Work required
Go through the listing below from its first line and repeat each line exactly, ending at the line containing "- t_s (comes" and including it.

(Beginning of Material shown)

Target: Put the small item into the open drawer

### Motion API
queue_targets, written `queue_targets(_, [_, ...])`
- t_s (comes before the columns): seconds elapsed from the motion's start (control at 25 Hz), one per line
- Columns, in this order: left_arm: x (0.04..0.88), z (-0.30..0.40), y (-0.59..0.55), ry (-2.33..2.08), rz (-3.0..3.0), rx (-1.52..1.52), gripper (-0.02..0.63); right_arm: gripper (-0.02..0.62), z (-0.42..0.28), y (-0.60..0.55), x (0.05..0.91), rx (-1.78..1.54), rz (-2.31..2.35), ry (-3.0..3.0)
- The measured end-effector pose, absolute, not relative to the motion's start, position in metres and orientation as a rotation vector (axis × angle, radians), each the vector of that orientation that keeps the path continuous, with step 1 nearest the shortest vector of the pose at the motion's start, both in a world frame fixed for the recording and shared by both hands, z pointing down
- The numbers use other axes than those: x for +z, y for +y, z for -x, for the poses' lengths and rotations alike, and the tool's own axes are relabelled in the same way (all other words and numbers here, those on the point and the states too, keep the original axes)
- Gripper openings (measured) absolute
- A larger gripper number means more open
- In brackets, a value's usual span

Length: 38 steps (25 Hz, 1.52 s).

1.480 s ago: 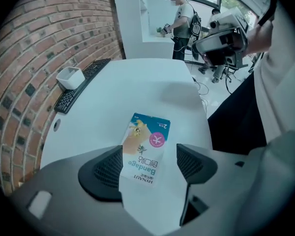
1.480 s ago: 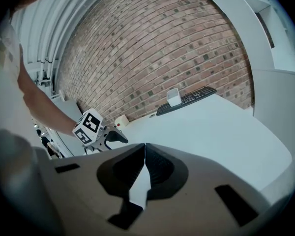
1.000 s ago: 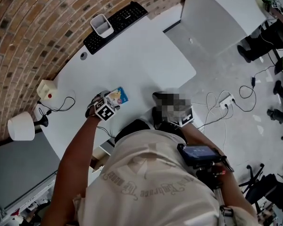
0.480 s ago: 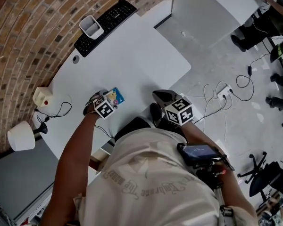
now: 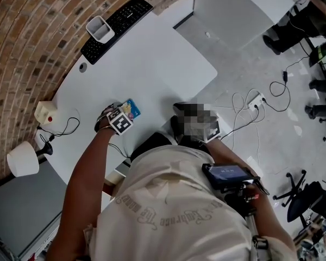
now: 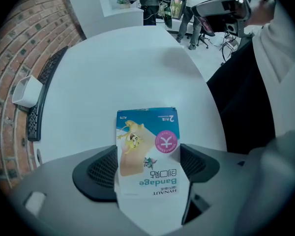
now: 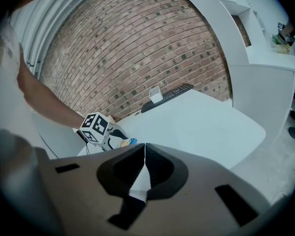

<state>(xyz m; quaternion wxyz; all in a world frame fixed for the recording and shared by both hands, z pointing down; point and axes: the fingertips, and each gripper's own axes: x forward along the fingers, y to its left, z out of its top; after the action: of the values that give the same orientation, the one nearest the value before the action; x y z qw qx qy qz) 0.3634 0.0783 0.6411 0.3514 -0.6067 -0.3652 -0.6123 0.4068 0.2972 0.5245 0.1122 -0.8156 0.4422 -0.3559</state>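
My left tongs are pinching the bandage packet by its near half. The rest sticks out past the tips, over the desk. I cannot tell whether the packet is lifted clear or brushing the top. My right tongs are pressed together on nothing, off to the right of the left pair, pointing across the desk.

I judge the grasp made and the carry in hand. Next the packet must come back towards me and down to the drawer, and then the left tongs must spread.

No view shows the drawer plainly. In the head view my own body covers the space below the desk edge, and a mosaic patch covers my right tongs.
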Motion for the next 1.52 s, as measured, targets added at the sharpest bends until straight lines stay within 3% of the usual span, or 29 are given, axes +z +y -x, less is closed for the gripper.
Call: queue_targets(1.52, [0.584, -0.290, 0.073, -0.522, 2.204, -1.654, 0.385, 0.006, -0.363, 0.211, 0.514, -1.058, 2.202, 1.839])
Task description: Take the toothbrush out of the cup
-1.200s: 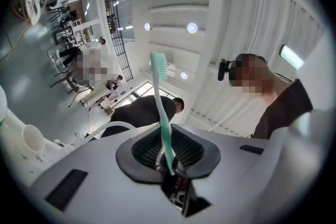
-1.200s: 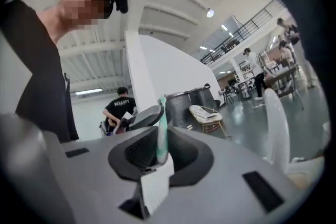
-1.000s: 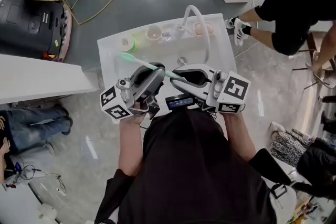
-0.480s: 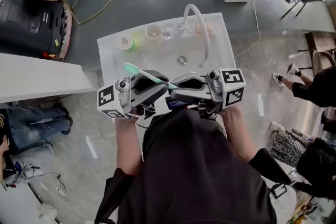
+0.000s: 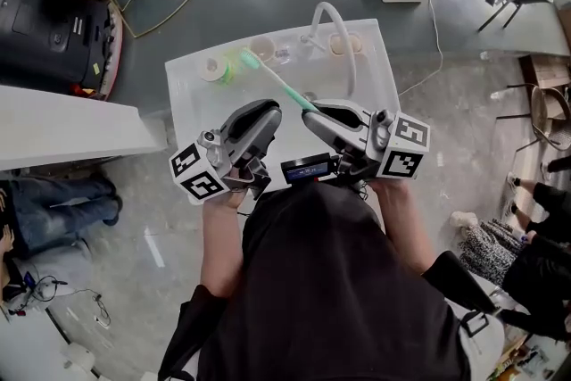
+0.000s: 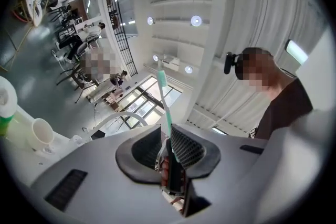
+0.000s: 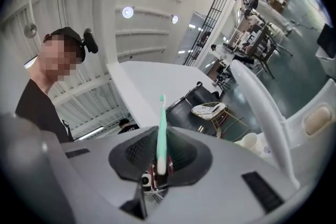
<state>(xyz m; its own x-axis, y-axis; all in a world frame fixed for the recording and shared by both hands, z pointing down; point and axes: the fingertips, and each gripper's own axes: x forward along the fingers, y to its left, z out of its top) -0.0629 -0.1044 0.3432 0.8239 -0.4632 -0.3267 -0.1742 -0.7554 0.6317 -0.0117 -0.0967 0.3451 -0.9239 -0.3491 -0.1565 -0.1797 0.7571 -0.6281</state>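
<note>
— Start at the left. Can the left gripper (image 6: 167, 129) cause trouble?

— Little, I think. Its jaws stand a narrow slit apart with nothing pinched. The toothbrush (image 5: 278, 82) only shows beyond them. This gripper sits just beside the other one, though, so a careless swing could knock the handle.

— And the brush itself?

— It is already out of the cup (image 5: 261, 52), which stands on the back rim of the sink (image 5: 189, 103). It slants through the air over the basin, bristle end toward that cup, and is held only by the very end of its handle.

— So that is the weak point.

— Yes. The right gripper (image 7: 160, 131) has just been closing its jaws, and they now pinch that handle end. Such a short hold on a long, smooth stick lets it pivot or slip, and if it does it likely drops into the basin. From above, the bristle end also looks close to the cup, and the faucet (image 7: 260, 105) curves just to the right. A wide turn could strike either.

— Any writing?

— None I can read. The marker cubes (image 5: 198, 174) carry black-and-white squares, not letters. The lit display (image 5: 308, 167) between the grippers is too small to make out.
</note>
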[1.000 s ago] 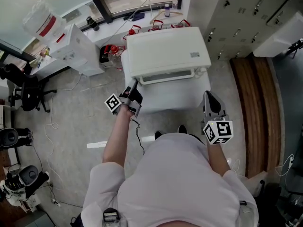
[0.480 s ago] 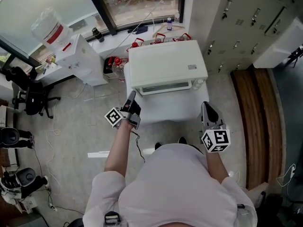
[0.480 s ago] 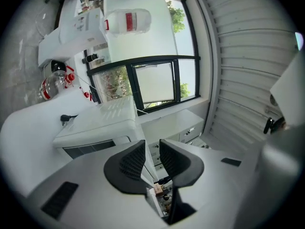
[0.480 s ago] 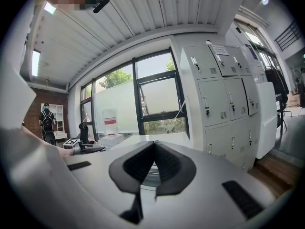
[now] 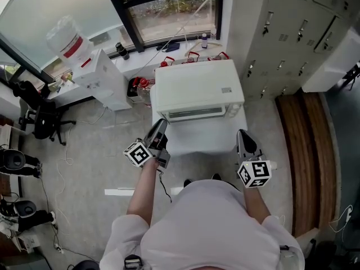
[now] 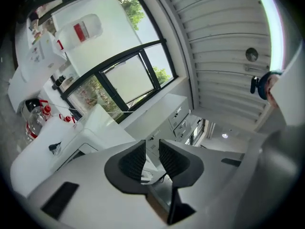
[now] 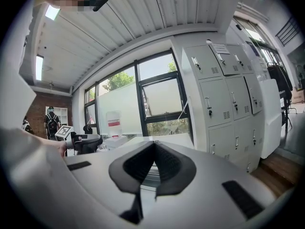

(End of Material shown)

Answer to the problem
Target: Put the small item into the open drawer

### Motion API
queue_targets, written `queue_targets(_, [_, ...])`
- t_s (comes before the columns): seconds elapsed from the motion's start (control at 25 Hz), one per line

For this exercise, nothing further remains to be done.